### YOUR TASK:
Please copy every record exactly as it is written.

### RECORDS TO PROCESS:
[Start of section]

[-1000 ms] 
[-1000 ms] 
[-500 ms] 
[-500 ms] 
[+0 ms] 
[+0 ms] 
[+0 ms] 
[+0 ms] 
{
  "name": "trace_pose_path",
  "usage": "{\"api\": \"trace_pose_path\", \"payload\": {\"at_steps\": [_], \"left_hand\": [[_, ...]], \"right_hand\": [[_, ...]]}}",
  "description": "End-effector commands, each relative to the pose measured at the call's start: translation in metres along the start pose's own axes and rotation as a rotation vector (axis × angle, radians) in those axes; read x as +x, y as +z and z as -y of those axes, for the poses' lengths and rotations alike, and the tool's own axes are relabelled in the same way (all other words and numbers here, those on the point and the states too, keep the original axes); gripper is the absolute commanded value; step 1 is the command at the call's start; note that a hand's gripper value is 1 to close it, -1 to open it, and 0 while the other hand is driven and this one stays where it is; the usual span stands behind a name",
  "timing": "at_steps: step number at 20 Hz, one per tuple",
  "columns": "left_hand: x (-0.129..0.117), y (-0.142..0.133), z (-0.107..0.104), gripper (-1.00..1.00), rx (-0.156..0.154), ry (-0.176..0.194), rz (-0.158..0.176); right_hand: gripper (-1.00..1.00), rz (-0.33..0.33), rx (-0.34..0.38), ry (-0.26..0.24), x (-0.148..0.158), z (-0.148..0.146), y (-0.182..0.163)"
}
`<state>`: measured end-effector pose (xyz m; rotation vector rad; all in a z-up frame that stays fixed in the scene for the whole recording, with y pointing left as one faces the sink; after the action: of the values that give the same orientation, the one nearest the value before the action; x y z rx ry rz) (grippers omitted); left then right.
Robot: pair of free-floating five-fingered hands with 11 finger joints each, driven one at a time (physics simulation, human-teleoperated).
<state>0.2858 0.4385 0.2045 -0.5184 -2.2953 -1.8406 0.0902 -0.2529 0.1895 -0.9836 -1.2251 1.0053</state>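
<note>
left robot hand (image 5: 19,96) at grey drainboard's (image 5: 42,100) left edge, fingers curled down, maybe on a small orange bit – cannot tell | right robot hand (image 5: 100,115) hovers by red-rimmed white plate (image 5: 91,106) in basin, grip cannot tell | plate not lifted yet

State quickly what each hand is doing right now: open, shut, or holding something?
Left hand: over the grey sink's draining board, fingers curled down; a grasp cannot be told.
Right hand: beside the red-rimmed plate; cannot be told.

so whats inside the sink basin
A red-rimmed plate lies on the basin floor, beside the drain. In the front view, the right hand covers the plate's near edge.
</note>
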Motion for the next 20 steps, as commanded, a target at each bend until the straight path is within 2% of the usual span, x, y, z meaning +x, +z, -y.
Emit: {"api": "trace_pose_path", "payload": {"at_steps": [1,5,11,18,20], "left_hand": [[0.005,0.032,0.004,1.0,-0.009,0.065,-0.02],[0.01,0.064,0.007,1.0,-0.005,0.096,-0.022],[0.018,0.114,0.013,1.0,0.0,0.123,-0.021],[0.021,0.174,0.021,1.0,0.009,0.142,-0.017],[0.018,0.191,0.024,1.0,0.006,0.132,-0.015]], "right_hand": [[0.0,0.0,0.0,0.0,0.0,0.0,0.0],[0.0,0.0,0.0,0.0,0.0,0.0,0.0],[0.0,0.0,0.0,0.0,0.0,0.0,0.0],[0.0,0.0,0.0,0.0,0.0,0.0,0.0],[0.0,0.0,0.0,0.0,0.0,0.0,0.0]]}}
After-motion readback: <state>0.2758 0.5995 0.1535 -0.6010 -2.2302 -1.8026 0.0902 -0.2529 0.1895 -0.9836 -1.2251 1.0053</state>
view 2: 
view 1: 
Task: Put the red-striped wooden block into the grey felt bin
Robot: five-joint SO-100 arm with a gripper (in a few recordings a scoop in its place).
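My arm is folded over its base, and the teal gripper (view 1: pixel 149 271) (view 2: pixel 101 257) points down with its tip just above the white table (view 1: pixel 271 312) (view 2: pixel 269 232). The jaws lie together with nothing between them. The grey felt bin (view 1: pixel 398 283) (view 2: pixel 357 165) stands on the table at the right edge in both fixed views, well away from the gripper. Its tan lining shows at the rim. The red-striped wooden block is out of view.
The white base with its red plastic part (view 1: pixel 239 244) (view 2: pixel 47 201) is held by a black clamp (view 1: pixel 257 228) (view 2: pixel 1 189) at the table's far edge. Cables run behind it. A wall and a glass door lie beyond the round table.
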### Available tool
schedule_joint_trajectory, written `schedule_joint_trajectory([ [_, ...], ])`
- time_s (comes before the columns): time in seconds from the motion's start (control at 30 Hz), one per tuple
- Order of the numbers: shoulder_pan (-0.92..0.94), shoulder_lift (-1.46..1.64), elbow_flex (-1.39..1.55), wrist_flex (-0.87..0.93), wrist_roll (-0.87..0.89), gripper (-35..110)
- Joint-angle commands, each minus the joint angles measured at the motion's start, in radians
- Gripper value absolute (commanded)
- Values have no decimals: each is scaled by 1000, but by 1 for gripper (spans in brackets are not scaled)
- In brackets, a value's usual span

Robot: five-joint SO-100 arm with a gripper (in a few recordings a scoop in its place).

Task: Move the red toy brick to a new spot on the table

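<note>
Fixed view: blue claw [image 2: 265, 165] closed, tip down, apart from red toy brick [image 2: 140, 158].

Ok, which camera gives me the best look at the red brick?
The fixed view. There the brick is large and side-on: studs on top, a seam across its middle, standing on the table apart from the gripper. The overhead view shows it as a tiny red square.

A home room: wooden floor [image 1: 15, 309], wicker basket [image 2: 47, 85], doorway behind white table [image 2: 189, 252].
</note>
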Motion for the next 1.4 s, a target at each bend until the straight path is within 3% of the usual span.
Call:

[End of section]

### ANSWER BOX:
[-1000 ms] 
[-1000 ms] 
[-500 ms] 
[-500 ms] 
[+0 ms] 
[+0 ms] 
[+0 ms] 
[+0 ms] 
{
  "name": "trace_pose_path",
  "usage": "{\"api\": \"trace_pose_path\", \"payload\": {\"at_steps\": [_], \"left_hand\": [[_, ...]], \"right_hand\": [[_, ...]]}}",
  "description": "End-effector commands, each relative to the pose measured at the call's start: translation in metres along the start pose's own axes and rotation as a rotation vector (axis × angle, radians) in those axes; read x as +x, y as +z and z as -y of those axes, for the poses' lengths and rotations alike, and the tool's own axes are relabelled in the same way (all other words and numbers here, those on the point and the states too, keep the original axes); gripper is the absolute commanded value; step 1 is the command at the call's start; note that a hand's gripper value is 1 to close it, -1 to open it, and 0 while the other hand is driven and this one stays where it is; the usual span stands behind a name",
  "timing": "at_steps: step number at 20 Hz, one per tuple",
  "columns": "left_hand: x (-0.129..0.117), y (-0.142..0.133), z (-0.107..0.104), gripper (-1.00..1.00), rx (-0.156..0.154), ry (-0.176..0.194), rz (-0.158..0.176); right_hand: gripper (-1.00..1.00), rz (-0.33..0.33), rx (-0.34..0.38), ry (-0.26..0.24), x (-0.148..0.158), z (-0.148..0.146), y (-0.182..0.163)"
}
`<state>`: measured end-effector pose (xyz m; rotation vector rad; all in a z-up frame that stays fixed in the scene for the whole recording, with y pointing left as one faces the sink; after the action: of the values that give the same orientation, the one nearest the value before the action; x y z rx ry rz) (grippers omitted); left then right.
Robot: pair of free-floating five-fingered hands with 11 finger joints each, driven one at a time (physics simulation, human-teleoperated).
<state>0.2858 0.4385 0.2045 -0.5184 -2.2953 -1.8406 0.0902 -0.2529 0.1895 -0.9836 -1.2251 1.0053</state>
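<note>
left robot hand (image 5: 19,96) at grey drainboard's (image 5: 42,100) left edge, fingers curled down, maybe on a small orange bit – cannot tell | right robot hand (image 5: 100,115) hovers by red-rimmed white plate (image 5: 91,106) in basin, grip cannot tell | plate not lifted yet

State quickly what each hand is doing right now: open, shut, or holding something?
Left hand: over the grey sink's draining board, fingers curled down; a grasp cannot be told.
Right hand: beside the red-rimmed plate; cannot be told.

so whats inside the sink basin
A red-rimmed plate lies on the basin floor, beside the drain. In the front view, the right hand covers the plate's near edge.
</note>
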Motion for the next 20 steps, as commanded, a target at each bend until the straight path is within 2% of the usual span, x, y, z meaning +x, +z, -y.
Emit: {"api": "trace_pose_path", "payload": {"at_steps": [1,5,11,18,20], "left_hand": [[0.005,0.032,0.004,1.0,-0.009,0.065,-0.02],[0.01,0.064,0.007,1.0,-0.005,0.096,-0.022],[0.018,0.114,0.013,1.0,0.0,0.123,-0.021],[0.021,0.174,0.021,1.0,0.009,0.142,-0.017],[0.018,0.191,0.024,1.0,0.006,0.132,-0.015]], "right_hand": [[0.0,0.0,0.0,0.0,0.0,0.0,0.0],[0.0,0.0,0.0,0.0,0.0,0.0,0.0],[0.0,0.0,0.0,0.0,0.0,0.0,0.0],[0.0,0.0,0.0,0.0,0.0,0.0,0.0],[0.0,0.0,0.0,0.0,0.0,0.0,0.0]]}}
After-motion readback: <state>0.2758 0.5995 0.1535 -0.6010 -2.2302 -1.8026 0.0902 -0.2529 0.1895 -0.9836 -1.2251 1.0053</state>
view 2: 
view 1: 
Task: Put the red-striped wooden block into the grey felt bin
Robot: five-joint SO-100 arm with a gripper (in a few recordings a scoop in its place).
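My arm is folded over its base, and the teal gripper (view 1: pixel 149 271) (view 2: pixel 101 257) points down with its tip just above the white table (view 1: pixel 271 312) (view 2: pixel 269 232). The jaws lie together with nothing between them. The grey felt bin (view 1: pixel 398 283) (view 2: pixel 357 165) stands on the table at the right edge in both fixed views, well away from the gripper. Its tan lining shows at the rim. The red-striped wooden block is out of view.
The white base with its red plastic part (view 1: pixel 239 244) (view 2: pixel 47 201) is held by a black clamp (view 1: pixel 257 228) (view 2: pixel 1 189) at the table's far edge. Cables run behind it. A wall and a glass door lie beyond the round table.
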### Available tool
schedule_joint_trajectory, written `schedule_joint_trajectory([ [_, ...], ])`
- time_s (comes before the columns): time in seconds from the motion's start (control at 30 Hz), one per tuple
- Order of the numbers: shoulder_pan (-0.92..0.94), shoulder_lift (-1.46..1.64), elbow_flex (-1.39..1.55), wrist_flex (-0.87..0.93), wrist_roll (-0.87..0.89), gripper (-35..110)
- Joint-angle commands, each minus the joint angles measured at the motion's start, in radians
- Gripper value absolute (commanded)
- Values have no decimals: each is scaled by 1000, but by 1 for gripper (spans in brackets are not scaled)
- In brackets, a value's usual span

Robot: five-joint SO-100 arm with a gripper (in a few recordings a scoop in its place).

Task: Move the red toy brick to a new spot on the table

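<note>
Fixed view: blue claw [image 2: 265, 165] closed, tip down, apart from red toy brick [image 2: 140, 158].

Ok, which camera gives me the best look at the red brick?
The fixed view. There the brick is large and side-on: studs on top, a seam across its middle, standing on the table apart from the gripper. The overhead view shows it as a tiny red square.

A home room: wooden floor [image 1: 15, 309], wicker basket [image 2: 47, 85], doorway behind white table [image 2: 189, 252].
</note>
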Motion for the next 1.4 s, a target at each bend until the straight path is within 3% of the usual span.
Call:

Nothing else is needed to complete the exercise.